Hi, at 1:33 you mentioned that CNS injury is at T6 and above. What do you mean by "above" here? as I think that the injury can be happened at anywhere across the spine right, not particular at T6? I am confused when with the phrase T6 and above here, can you please explain this? Thanks
I apologize for not making that more clear. The reason we worry about an injury at or above the T6 level (so any cervical level injury or T1-6) is because the efferent (from brain to organ) sympathetic nerve that enervates the heart giving us the ability to increase our heart rate and stroke volume is in the T1-T5 range. When the spinal cord injury impacts the ability for this signal to reach the heart, you run the risk of neurogenic shock. If the injury is below T6 then the efferent sympathetic nerve pathways would still be intact and not a problem.
Hope that makes sense!
Sorry to reply to this after two years but I am very confused by this to some extent.
If the major outflow is T5-T6, then if the injury were isolated to T6 would that retain some sympathetic tone? I'm asking if all tone to all organs (especially heart/ CVS) would be lost if any part of T1-T6 is lost, or does all of it have to be lost/ injured to cause neurogenic shock.
I know its a specific questions but it's one I've had for ages because I'm trying to figure out exactly where it would have to be to definitely do harm. If it's only at T6 is some sympathetic splanchnic innervation presereved or does any lesion deny this function.
Also I'm trying to visualise it but if the injury is at T1, is any function presevered as well? All the explanations I have received in class and from searching online just say T6 and above, but that's quite vague.
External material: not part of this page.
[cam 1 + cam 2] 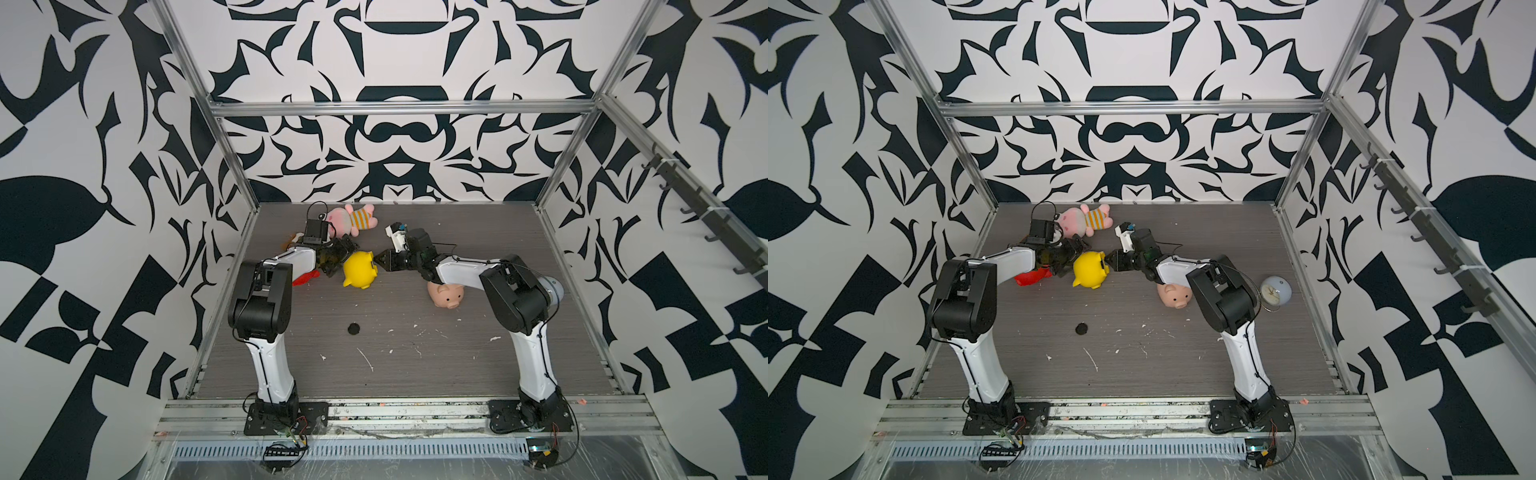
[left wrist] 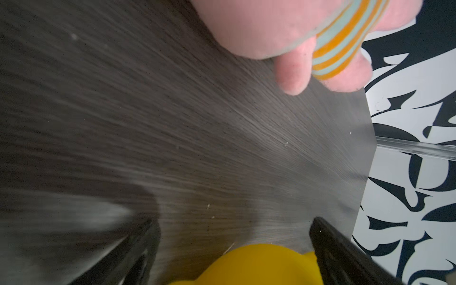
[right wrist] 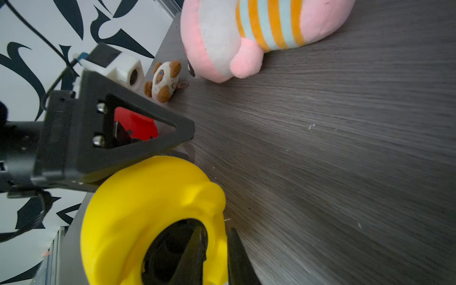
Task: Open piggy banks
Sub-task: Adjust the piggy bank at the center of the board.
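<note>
The yellow piggy bank (image 1: 359, 270) (image 1: 1089, 270) lies on its side mid-table, its round belly hole (image 3: 170, 249) dark and uncovered. My right gripper (image 1: 376, 259) (image 3: 216, 230) is shut on the rim of that hole, one finger inside and one outside. My left gripper (image 1: 343, 259) (image 2: 233, 222) stands open astride the pig's other side, the yellow body (image 2: 259, 264) between its fingers. The red piggy bank (image 1: 305, 277) (image 3: 138, 125) lies mostly hidden under the left arm. The peach-pink piggy bank (image 1: 446, 294) (image 1: 1175, 295) sits beneath the right arm.
A small black round plug (image 1: 354, 328) (image 1: 1081, 329) lies loose on the table in front of the yellow pig. A pink striped plush (image 1: 353, 218) (image 3: 246, 37) and a small brown-and-white plush (image 3: 162, 81) lie at the back left. A round pale clock-like thing (image 1: 1276, 291) stands at right.
</note>
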### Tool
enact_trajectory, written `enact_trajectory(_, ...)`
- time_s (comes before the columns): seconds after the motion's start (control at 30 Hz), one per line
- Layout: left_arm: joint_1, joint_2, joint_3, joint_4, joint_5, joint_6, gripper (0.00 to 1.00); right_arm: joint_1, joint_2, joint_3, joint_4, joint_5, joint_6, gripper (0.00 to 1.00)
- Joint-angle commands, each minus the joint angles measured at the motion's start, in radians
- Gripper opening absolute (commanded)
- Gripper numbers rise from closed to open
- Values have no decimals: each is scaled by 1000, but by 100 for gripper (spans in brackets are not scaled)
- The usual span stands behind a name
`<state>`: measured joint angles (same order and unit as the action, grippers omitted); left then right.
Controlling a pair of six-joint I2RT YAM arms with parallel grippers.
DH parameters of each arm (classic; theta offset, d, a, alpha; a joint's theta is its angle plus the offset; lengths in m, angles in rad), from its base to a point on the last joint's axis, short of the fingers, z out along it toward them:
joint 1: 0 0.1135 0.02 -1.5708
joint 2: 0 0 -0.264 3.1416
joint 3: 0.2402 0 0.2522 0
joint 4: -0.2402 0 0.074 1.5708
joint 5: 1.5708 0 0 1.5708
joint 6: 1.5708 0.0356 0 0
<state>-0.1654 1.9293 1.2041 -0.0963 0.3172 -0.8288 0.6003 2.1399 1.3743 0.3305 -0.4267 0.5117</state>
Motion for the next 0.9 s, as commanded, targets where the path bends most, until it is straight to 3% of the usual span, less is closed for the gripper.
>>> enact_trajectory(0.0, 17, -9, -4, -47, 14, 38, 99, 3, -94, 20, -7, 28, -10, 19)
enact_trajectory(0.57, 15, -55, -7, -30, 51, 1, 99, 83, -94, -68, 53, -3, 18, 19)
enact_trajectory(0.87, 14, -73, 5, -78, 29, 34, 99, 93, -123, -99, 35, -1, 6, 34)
It's important for me to have a precise clinical understanding, as I'm a student paramedic and we rely on clinical assessment + vitals + history pretty much exclusively - there is no radiological assessment we can perform etc
Loved it!
Awesome!
Hey Eddie, or other subscribers/learners, why is it so important to rule out the other ones? There was a big stress on this but I didn't hear a rationale on and it might have just gone over my head
Thank you omg
You're welcome!
Good presentation, what about role of steroids Methylprednisolone in neurogenic shock.
what would you do for the hypothermia?
You would treat it with some sort of warming device. Typically a warming blanket is used.
Tq
yw again :)
the manifestation of neurogenic shock is hypothermi but why does the shock classify as warm shock?
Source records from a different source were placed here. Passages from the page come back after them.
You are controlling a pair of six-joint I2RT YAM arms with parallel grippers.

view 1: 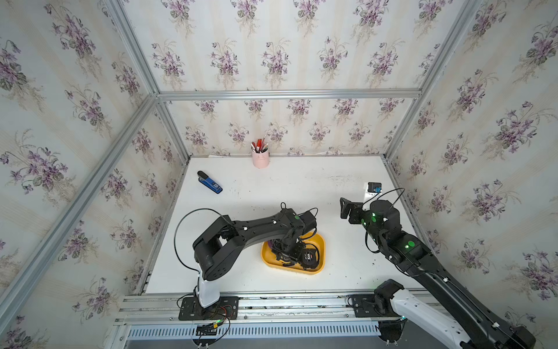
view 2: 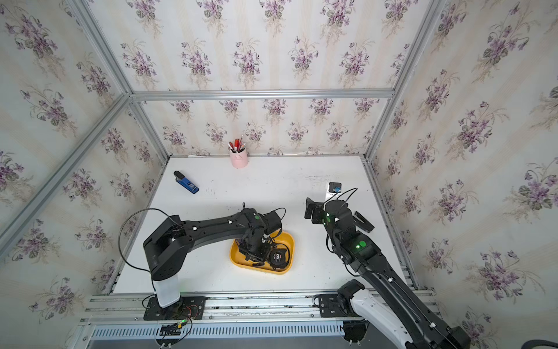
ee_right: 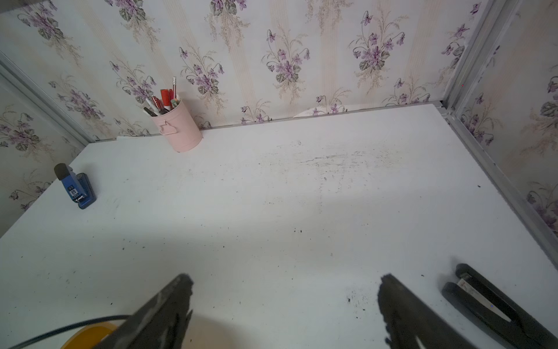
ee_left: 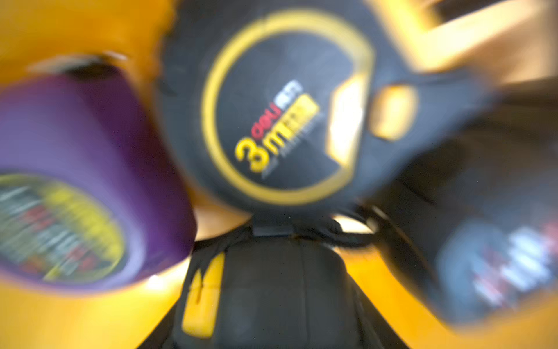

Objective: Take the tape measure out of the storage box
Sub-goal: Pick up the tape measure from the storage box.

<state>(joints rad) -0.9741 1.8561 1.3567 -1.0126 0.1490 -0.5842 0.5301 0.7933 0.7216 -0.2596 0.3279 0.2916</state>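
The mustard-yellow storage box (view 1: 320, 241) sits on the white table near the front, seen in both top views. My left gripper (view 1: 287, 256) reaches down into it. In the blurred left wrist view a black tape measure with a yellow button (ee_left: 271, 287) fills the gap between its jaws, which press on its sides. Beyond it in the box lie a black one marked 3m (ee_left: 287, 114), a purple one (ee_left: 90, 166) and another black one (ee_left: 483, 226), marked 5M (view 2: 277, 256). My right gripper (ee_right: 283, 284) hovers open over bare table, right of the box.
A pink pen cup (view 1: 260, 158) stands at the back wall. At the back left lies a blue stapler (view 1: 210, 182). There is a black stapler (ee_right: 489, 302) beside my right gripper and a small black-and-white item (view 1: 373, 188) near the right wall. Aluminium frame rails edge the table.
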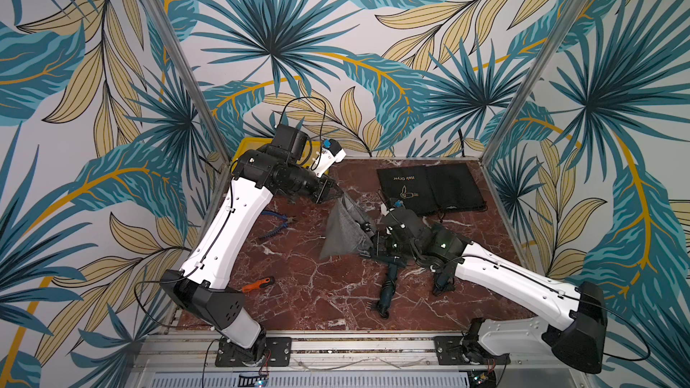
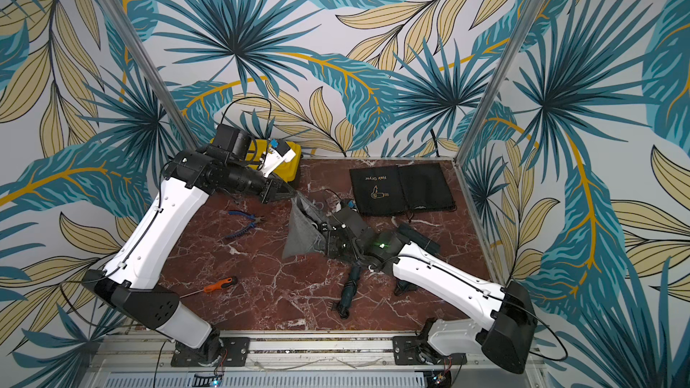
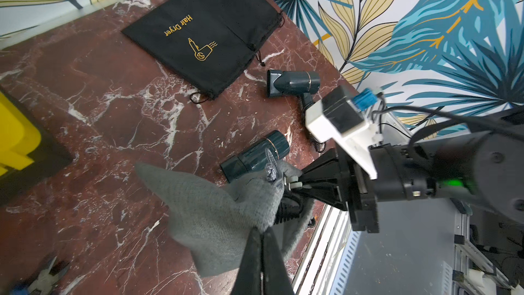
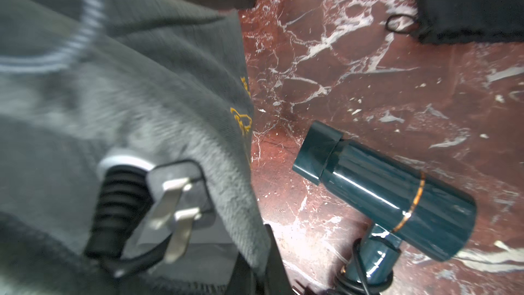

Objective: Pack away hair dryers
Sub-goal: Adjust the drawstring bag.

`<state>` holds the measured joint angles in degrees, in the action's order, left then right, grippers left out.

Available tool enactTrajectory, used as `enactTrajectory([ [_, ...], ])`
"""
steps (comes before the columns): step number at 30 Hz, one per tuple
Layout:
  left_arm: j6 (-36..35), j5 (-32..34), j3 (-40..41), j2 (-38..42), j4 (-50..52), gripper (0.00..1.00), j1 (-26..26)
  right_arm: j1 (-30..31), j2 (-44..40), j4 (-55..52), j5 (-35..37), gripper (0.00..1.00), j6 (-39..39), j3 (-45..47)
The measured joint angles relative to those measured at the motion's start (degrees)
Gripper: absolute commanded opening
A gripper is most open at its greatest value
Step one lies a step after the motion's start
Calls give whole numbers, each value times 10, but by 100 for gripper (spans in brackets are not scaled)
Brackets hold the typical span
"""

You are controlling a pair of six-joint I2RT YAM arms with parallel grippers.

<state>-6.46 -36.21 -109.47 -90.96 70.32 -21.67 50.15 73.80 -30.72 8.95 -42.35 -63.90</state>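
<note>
Bagging is under way: our left jaws clamp the grey bag [image 1: 343, 233] by its rim, our right jaws sit together at its mouth, a plug [image 4: 170, 208] showing inside. Two teal dryers [image 3: 292, 83], [image 3: 255, 154] lie on the counter [image 1: 317, 304]; next we should push the cord fully in.

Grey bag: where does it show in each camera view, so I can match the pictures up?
A top view: grey bag mid-table, pulled up into a tent.
A top view: grey bag at that same mid-table spot.
Left wrist: foreground, pinched in the left gripper jaws.
Right wrist: close up and blurred, filling much of the frame.
Shared landmark: the teal hair dryer lying close beside it, in all four.
</note>
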Motion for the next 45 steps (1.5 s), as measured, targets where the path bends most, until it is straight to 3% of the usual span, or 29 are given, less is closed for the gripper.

Great question. The hypothermia more internal. Unlike the other shocks, neurogenic doesn’t have the vascular clamping down of extremity vessels giving the classic shock of cool, clammy skin. Instead the loss of vascular tone can lead to venous pooling and keeps extremities warm and dry, unlike other shock states. Hence the term “warm” shock.
@@ICUAdvantage Furthermore, the widespread massive dilatation leads to uncontrolled heat loos which is responsible for the warm skin. Recall, Blood carries inner body heat to the skin surface.
why is parasympathetic innervation preserved but sympathetic is severed?
The parasympathetic nervous system reacts but gets stuck at T6-so anything above that does not react. It's like the top half of your body doesnt know what the bottom half is doing. The SNS and the PNS are not regulating together.
Kindly upload a new video on same topic... As in this one the entire thing is not visible... From mid video
What do you mean its not visible?
Just checked and it plays through fine for me. 🤷🏻♂️
How high should ourMAP targets be for these neurogenic shock patients? 🤔
We generally shoot for higher MAPs post spinal cord injury. Usually in the 85-90 range initially.